=== Stored data ===
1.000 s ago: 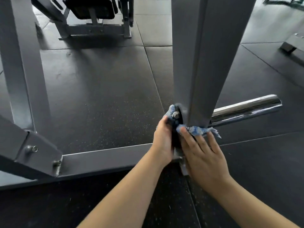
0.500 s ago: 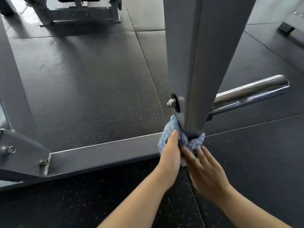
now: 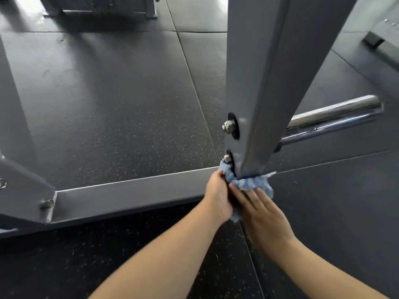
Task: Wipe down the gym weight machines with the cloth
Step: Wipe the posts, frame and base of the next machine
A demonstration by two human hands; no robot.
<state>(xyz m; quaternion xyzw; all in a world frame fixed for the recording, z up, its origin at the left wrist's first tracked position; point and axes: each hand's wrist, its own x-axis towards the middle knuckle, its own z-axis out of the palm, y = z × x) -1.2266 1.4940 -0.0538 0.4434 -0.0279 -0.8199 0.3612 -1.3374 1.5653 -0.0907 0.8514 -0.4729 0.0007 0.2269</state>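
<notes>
Progress: the cloth [image 3: 248, 183], blue and white, sits bunched at the very foot of the grey upright post [image 3: 269, 83], where the post meets the low base rail [image 3: 133, 193]. Judging by that position, the wipe of this post is at its lowest point. Nothing in view shows whether the upper post is clean. Probably left on this machine: the base rail, the two bolts [image 3: 228, 126] on the post's left face, the chrome peg [image 3: 332, 117] jutting out to the right, and the angled bracket [image 3: 26, 190] at far left. Another machine frame [image 3: 103, 7] stands well apart at the top, so most of the task looks outstanding.

Pose: both forearms reach forward and down from the lower edge.
- left hand [image 3: 218, 195]: against the post's left face, just below the lower bolt, fingers curled around the cloth's left end.
- right hand [image 3: 263, 214]: fingers [image 3: 244, 195] fairly straight and spread, tips pressing the cloth against the post's foot; no closed grip visible.

Cloth wraps the near corner of the post, a loose tail hanging between the hands.
</notes>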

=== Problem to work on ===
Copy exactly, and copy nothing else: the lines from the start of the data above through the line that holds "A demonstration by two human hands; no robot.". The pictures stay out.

=== Exercise output ===
1.000 s ago: 
0.500 s ago: 
now: 
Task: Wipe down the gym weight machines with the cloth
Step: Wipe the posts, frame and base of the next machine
A demonstration by two human hands; no robot.

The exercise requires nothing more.